How confident can you be attributing a large part of your theory to randomness with all the reports of increased incidence of autism in recent years?
There are a couple of things that draw a lot of attention. One of them is the apparent increased incidence. Another is the sense of many parents that there child is doing well and developing normally and then fairly suddenly seems to develop symptomatology. Those are the two things that I think are driving people to think in terms of models that are not genetic. So, we should probably talk about them separately.
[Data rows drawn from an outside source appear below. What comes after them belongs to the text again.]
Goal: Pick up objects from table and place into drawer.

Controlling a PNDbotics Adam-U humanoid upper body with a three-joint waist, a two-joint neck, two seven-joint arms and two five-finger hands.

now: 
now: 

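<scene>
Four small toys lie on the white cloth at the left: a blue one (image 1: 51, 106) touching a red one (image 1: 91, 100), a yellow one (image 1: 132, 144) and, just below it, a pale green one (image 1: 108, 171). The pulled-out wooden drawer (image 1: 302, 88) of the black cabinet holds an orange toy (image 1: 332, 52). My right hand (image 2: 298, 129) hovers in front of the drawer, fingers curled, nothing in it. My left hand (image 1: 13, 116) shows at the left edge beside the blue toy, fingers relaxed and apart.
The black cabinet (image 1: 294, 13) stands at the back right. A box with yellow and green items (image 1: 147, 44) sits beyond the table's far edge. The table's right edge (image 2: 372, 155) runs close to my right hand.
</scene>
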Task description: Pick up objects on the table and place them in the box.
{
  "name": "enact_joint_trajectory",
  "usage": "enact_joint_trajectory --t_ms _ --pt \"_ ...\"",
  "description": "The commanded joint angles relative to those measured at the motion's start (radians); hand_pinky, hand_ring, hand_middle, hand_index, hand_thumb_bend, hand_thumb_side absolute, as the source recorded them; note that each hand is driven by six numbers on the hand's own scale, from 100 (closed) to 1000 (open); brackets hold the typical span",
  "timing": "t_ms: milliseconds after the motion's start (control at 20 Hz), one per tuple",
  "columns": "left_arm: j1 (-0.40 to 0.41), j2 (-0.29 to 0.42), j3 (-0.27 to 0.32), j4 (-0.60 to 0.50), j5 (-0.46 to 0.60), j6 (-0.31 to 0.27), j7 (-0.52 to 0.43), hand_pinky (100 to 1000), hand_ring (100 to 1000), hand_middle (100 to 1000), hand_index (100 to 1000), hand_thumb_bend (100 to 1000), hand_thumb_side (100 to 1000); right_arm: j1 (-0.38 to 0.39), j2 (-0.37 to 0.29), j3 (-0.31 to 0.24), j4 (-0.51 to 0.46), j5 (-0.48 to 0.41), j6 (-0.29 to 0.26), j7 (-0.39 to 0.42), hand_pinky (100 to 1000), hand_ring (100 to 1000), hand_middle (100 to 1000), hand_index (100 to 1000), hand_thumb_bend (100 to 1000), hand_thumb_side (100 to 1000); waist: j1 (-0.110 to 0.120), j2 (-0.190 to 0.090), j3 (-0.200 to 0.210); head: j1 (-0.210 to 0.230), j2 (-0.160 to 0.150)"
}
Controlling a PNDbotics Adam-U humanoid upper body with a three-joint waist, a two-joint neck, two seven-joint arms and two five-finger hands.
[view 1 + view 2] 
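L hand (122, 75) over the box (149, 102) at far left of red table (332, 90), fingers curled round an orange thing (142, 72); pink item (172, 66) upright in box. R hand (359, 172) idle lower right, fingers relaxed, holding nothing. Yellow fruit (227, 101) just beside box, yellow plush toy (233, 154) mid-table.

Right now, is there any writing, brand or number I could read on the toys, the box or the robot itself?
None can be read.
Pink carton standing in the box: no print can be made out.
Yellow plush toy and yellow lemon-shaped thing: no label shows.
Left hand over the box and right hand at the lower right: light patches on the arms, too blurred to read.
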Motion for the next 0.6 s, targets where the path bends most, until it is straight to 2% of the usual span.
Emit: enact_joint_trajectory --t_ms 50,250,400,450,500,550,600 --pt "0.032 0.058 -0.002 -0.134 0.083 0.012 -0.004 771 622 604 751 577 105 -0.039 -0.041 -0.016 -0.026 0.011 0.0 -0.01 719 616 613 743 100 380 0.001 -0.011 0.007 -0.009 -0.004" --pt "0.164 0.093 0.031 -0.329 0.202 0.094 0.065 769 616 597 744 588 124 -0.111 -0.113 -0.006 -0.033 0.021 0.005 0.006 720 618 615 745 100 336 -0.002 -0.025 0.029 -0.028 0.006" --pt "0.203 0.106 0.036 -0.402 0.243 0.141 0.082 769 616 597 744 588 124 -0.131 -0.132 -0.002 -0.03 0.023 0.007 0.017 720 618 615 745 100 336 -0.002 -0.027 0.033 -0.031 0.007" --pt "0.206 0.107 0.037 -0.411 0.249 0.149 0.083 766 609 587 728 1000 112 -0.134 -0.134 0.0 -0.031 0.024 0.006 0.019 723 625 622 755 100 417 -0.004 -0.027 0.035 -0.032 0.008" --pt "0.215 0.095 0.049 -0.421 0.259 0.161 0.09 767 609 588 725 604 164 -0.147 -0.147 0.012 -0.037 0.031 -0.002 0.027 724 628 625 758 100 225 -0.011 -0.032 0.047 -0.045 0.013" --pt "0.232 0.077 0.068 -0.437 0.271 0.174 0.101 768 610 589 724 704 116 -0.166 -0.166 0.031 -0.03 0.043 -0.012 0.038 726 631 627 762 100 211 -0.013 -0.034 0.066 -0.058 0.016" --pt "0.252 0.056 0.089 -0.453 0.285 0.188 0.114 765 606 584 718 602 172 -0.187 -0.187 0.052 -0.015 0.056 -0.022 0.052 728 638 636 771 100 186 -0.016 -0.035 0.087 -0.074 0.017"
On the increased frequency, I am not an epidemiologist, but I have heard a very convincing talk by a Canadian epidemiologist, who did a very careful analysis and came to the conclusion that there was no real measurable increase in frequency—that it is largely a factor of more people being diagnosed. And I have heard this theme in other people's talks who are not professional epidemiologists, but there seems to be a general consensus that when the diagnostic criterion was solidified in the mid-'90s, that more or less correlates with the sudden change in slope of diagnoses—that the rate of diagnoses started to rise.
And with regard to the increased incidence being caused by thimerosal in vaccines, the rate has continued to climb, even with the chemical being removed from immunizations more than six years ago.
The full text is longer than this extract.